Investimenti, tapering e tassi: appuntamento con la Fed il 14 dicembre

E’ bastata mezz’ora perché l’inflazione diventasse meno transitoria del previsto e i rischi diventassero ufficialmente reali (devo dire che qualche sospetto l’avevamo anche prima). Il punto è capire perché è cambiata la strategia comunicativa e quali implicazioni ci sono dietro questa affermazione.

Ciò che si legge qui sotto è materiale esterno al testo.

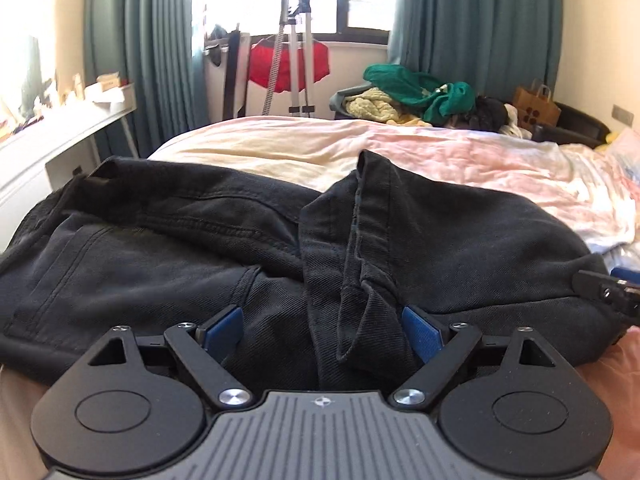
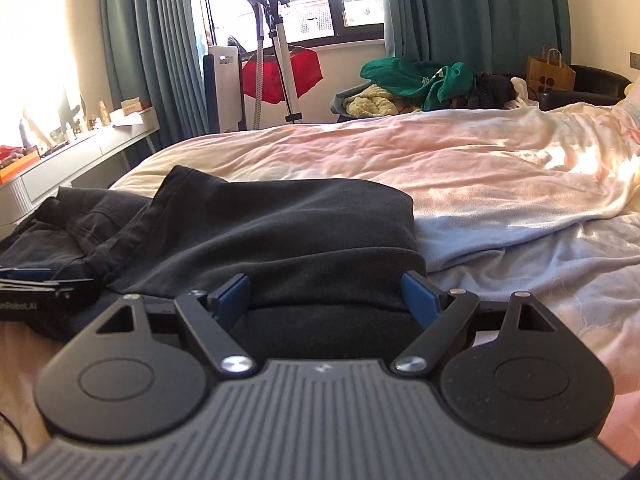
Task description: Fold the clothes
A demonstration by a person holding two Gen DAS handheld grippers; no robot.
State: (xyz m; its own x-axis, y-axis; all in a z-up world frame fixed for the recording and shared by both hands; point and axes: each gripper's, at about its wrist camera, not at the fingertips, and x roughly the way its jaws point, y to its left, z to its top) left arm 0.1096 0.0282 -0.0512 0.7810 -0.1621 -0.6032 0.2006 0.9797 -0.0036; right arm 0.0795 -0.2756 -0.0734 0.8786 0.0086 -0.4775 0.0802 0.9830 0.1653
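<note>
A pair of black jeans [image 1: 460, 248] lies bunched and partly folded on the near side of the bed; it also shows in the right wrist view [image 2: 288, 232]. My left gripper [image 1: 322, 330] is open, its blue pads wide apart, with the jeans' fabric and a raised seam fold lying between them. My right gripper [image 2: 326, 292] is open too, pads astride the folded edge of the jeans. The right gripper's tip [image 1: 608, 290] shows at the right edge of the left wrist view. The left gripper [image 2: 44, 284] shows at the left edge of the right wrist view.
The bed has a pink and cream duvet [image 2: 460, 160]. A pile of green and yellow clothes [image 1: 416, 94] sits beyond it, with a paper bag [image 1: 536, 106]. A white desk [image 1: 60, 136] stands at left. A garment steamer stand [image 1: 296, 48] is by the window.
</note>
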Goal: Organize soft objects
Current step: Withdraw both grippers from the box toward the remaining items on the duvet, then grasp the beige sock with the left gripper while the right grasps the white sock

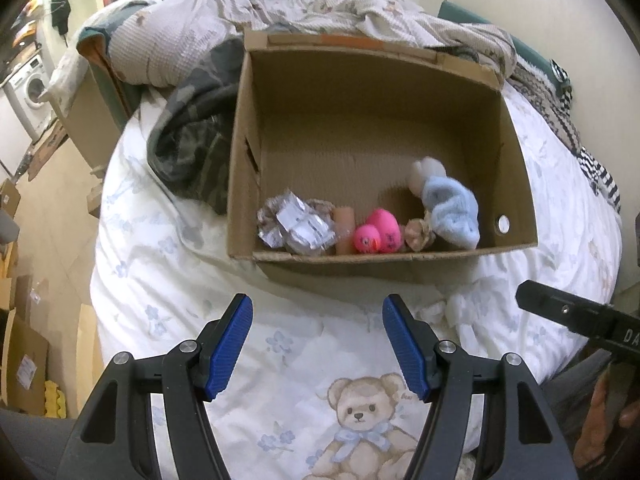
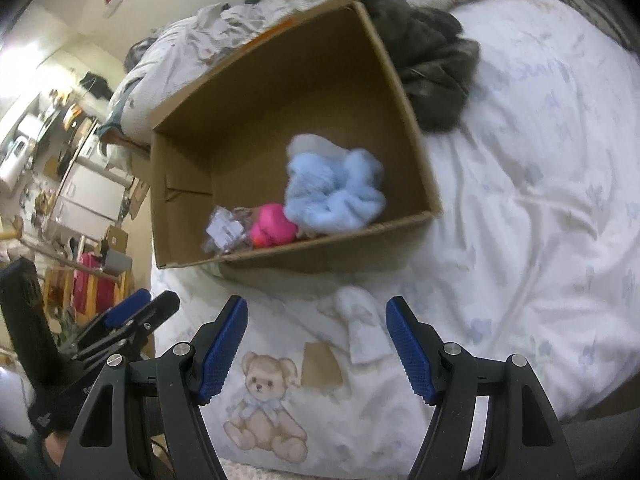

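An open cardboard box (image 1: 516, 136) stands on the bed. Inside lie a light blue fluffy plush (image 1: 452, 208), a pink rubber duck (image 1: 378, 232), a crinkled silver packet (image 1: 296, 224) and a small beige scrunchie (image 1: 418, 234). My left gripper (image 1: 317, 348) is open and empty, above the bedsheet in front of the box. My right gripper (image 2: 316, 348) is open and empty, also in front of the box (image 2: 404, 84), with the blue plush (image 2: 334, 188) and duck (image 2: 272, 226) ahead. A small white cloth item (image 2: 360, 328) lies on the sheet between the right gripper's fingers.
The white bedsheet (image 1: 168, 288) has a teddy bear print (image 1: 368, 420). A dark camouflage garment (image 1: 192, 136) lies left of the box, rumpled bedding (image 1: 180, 36) behind it. Cardboard boxes (image 1: 24, 360) stand on the floor to the left. A piece of cardboard (image 2: 320, 366) lies on the sheet.
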Action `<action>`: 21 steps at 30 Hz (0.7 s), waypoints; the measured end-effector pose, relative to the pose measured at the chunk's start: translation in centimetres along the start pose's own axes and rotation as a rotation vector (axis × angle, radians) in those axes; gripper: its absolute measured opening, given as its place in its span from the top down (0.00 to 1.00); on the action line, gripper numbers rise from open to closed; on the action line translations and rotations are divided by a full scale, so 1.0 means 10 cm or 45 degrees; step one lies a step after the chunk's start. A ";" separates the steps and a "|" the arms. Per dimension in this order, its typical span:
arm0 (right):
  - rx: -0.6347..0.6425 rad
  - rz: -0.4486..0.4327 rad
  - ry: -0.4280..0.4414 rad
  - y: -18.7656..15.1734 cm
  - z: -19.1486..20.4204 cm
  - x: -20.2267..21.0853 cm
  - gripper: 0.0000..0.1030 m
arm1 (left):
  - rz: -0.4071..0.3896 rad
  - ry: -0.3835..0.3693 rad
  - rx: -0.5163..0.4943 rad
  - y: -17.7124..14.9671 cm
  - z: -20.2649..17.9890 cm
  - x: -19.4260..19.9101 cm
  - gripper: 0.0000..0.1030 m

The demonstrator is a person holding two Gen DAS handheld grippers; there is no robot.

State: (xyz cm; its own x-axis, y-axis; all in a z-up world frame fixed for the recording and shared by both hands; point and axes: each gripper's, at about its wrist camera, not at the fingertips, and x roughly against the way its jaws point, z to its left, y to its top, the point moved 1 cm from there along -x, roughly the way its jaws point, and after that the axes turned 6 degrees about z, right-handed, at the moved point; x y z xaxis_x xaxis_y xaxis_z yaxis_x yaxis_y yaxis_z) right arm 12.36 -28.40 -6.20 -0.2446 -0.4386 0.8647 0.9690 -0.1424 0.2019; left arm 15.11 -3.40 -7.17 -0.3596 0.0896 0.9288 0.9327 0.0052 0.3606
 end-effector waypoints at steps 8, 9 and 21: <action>-0.134 0.031 -0.021 -0.07 -0.33 0.00 0.26 | 0.139 -0.063 -0.081 -0.08 -0.29 -0.33 0.37; -0.152 0.032 -0.029 -0.07 -0.37 0.01 0.26 | 0.167 -0.083 -0.119 -0.11 -0.38 -0.40 0.37; -0.222 0.059 -0.051 -0.03 -0.54 -0.06 0.26 | 0.395 -0.270 -0.302 -0.51 -1.01 -0.85 0.72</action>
State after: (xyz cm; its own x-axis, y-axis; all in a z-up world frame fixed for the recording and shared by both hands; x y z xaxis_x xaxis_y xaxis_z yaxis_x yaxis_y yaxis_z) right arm 12.02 -32.90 -9.25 -0.1949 -0.4133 0.8895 0.9576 -0.2762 0.0815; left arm 13.09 -14.21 -16.04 -0.0266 0.2532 0.9670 0.9545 -0.2810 0.0999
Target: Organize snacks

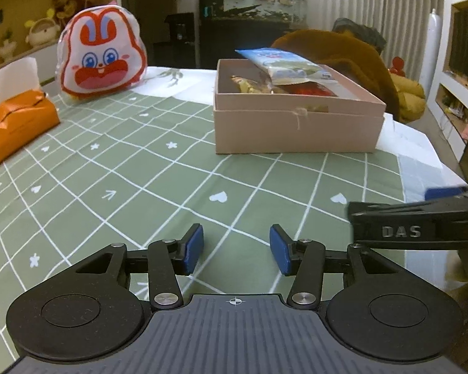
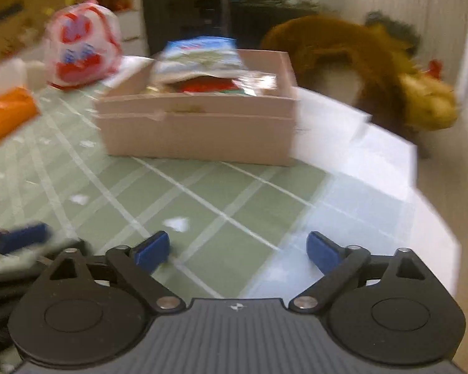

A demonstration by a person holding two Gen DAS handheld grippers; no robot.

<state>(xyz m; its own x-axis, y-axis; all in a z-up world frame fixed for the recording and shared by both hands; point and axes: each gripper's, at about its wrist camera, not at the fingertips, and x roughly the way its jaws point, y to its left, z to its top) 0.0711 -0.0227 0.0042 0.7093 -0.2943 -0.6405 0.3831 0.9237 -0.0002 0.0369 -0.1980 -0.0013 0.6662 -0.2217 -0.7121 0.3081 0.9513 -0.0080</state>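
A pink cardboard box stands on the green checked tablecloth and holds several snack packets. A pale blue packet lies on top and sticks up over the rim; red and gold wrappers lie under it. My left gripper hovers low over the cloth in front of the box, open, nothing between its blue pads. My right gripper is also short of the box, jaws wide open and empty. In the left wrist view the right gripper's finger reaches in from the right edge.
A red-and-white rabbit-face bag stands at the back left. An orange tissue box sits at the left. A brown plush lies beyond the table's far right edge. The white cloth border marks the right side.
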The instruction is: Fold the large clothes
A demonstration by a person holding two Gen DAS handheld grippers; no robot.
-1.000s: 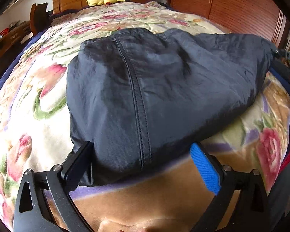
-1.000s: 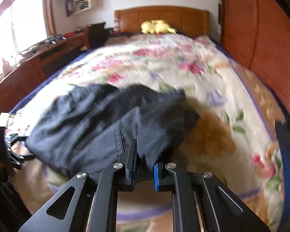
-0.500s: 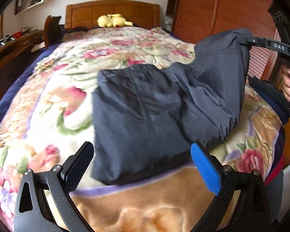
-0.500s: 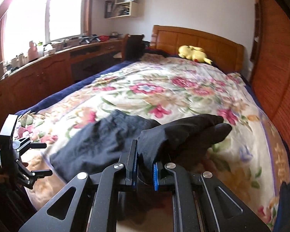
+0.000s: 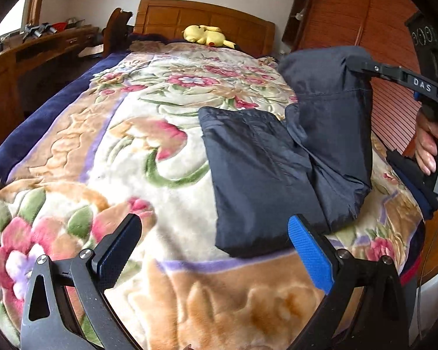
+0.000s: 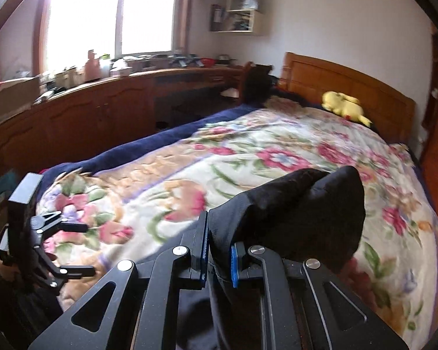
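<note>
1. clearly, the right gripper [image 6: 219,258] had its fingers clenched on a bunched edge of the dark navy garment [image 5: 262,175], with the cloth pinched between the blue pads and rising in a soft hump just beyond them.
2. that hold looked meant to lift one side of the garment so it could be carried over the flat part as a fold; this is a judgement from the raised cloth and the task.
3. the left gripper [image 5: 216,250] hung with its fingers spread wide and released, grasping nothing, low over the near end of the bed [image 5: 131,175] and just beside the garment's near edge, probably free to steady or smooth the cloth.
4. the garment lay toward the right side of the floral blanket, near the foot of the bed; its left part rested flat in a rough rectangle, while its right part stood up off the blanket, hanging from the right gripper.
5. the fabric looked thin, smooth and slightly shiny, with stitched seams running along the flat part and loose creases where it was raised.
6. a yellow plush toy [image 5: 207,35] lay well apart by the wooden headboard.
</note>
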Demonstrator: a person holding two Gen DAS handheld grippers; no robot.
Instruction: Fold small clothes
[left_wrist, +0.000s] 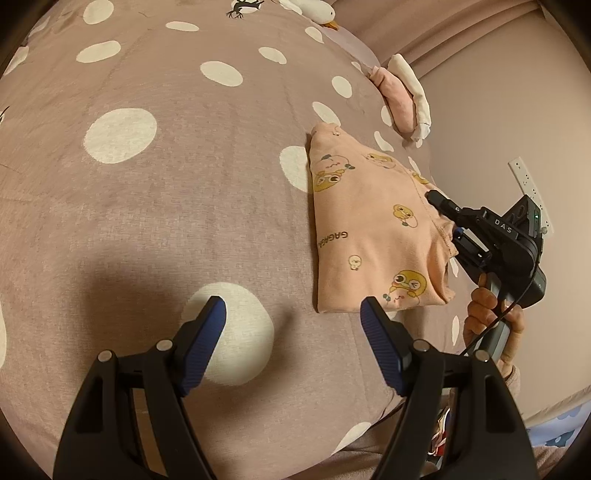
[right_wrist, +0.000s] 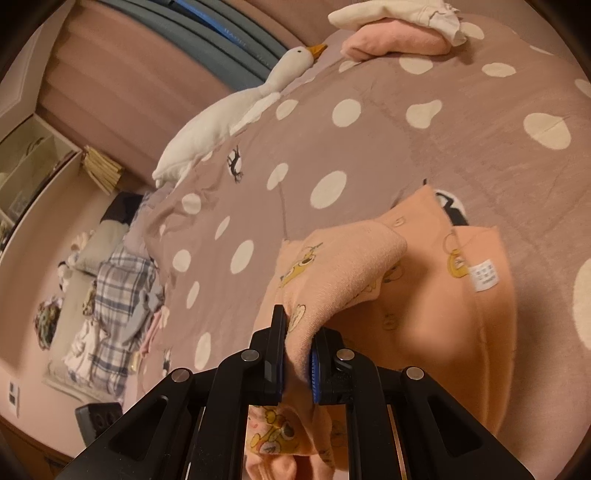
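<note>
A small peach garment (left_wrist: 369, 236) with yellow cartoon prints lies partly folded on the polka-dot bed cover (left_wrist: 166, 203). My left gripper (left_wrist: 293, 314) is open and empty, just off the garment's near left corner. My right gripper (left_wrist: 445, 218) is at the garment's right edge. In the right wrist view it (right_wrist: 297, 345) is shut on a fold of the peach garment (right_wrist: 343, 258) and lifts that edge off the bed. A white care label (right_wrist: 484, 275) shows on the garment's inner side.
A pile of folded pink and white clothes (left_wrist: 404, 96) lies at the bed's far edge, also in the right wrist view (right_wrist: 399, 33). A white goose plush (right_wrist: 229, 110) lies on the bed. Plaid bedding (right_wrist: 125, 295) lies on the floor beside the bed.
</note>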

Per bocca di Powell, il primo effetto è che il tapering potrebbe accelerare, ma a ruota (aggiungiamo noi) a questo punto pure i tassi potrebbero aumentare prima del previsto.

Di questo e di altro alla FED ne parleranno al prossimo meeting previsto per il 14-15 dicembre. Secondo Powell, le ragioni sono riconducibili alle strozzature dell’offerta e ai prezzi dell’energia elevati cui si sommano i possibili effetti della variante omicron che minaccia di compromettere la ripresa economica e complicare i piani per contenere l’aumento dei prezzi. In altre parole, Powell non ha fatto altro che prendere atto quello che il mercato si aspettava da tempo, anche se ha tenuto a puntualizzare come il termine transitorio fosse riferito agli effetti permanenti dell’inflazione e non alla durata del tapering (ovviamente maggiore è il tempo e maggiori sono gli effetti).

Non siamo però sicuri che la soluzione sia quella accorciare i tempi del tapering e magari alzare i tassi prima del 2023. Tra l’altro laddove si riconosca che nel 2022 l’inflazione possa calare per il venir meno degli squilibri tra domanda e offerta. La paura è quindi diversa e riguarda i salari che, come i beni, sono governati da domanda e offerta, in questo caso di lavoro. Ma, diversamente dal prezzo di un bene, una ripresa della partecipazione al mercato del lavoro richiede tempi lunghi e inoltre difficilmente i salari una volta cresciuti possono ridursi. Attualmente (breve periodo) i salari sono sotto pressione a causa di una scarsa offerta a fronte di una domanda impetuosa derivante dalla ripresa economica. Una soluzione per ridurre l’inflazione indotta dalla maggiore disponibilità salariale è quella di ridurre il loro potere d’acquisto, ovvero lasciare crescere i prezzi (da valutare l’effetto dell’illusione monetaria).

Difficile però governare il sistema monetario avendo contemporaneamente come obiettivo la crescita economica, il controllo dei prezzi e l’occupazione. Da qui la domanda è: quale sarà la scelta della FED tra tenere i tassi reali negativi (ben sapendo che sono sempre meno sostenibili) e favorire la crescita e quindi l’occupazione ma accettare un’inflazione maggiore, oppure portare i tassi reali in territorio positivo smorzando gli effetti inflazionistici, ma sacrificare la crescita e l’occupazione.

Esisterebbe anche un altro sistema per aiutare a tenere sotto controllo la crescita dei prezzi, anche se gli effetti sono visibili nel medio periodo: ridurre la velocità di circolazione, che poi è quello che è successo negli ultimi anni.

I tassi reali negativi hanno portato a uno sganciamento dei prezzi da quelli che si definiscono i fondamentali degli assets. Siccome gli investitori guardano avanti, si interrogano per capire quale sarà la mossa della FED. Nell’ipotesi di graduale (molto graduale) ritorno ai valori positivi pre-pandemia, ovvero inferiori all’1% ma positivi, i mercati azionari dovrebbero beneficiarne, con minore vigore rispetto all’ultimo anno e con maggiore volatilità. Viceversa, l’ipotesi di un veloce avvicinamento allo zero innalzerebbe il rischio intrinseco del mercato che, a parità di tutte le altre condizioni, non troverebbe altra via che ridurre i prezzi per adeguare il rendimento al maggior rischio richiesto.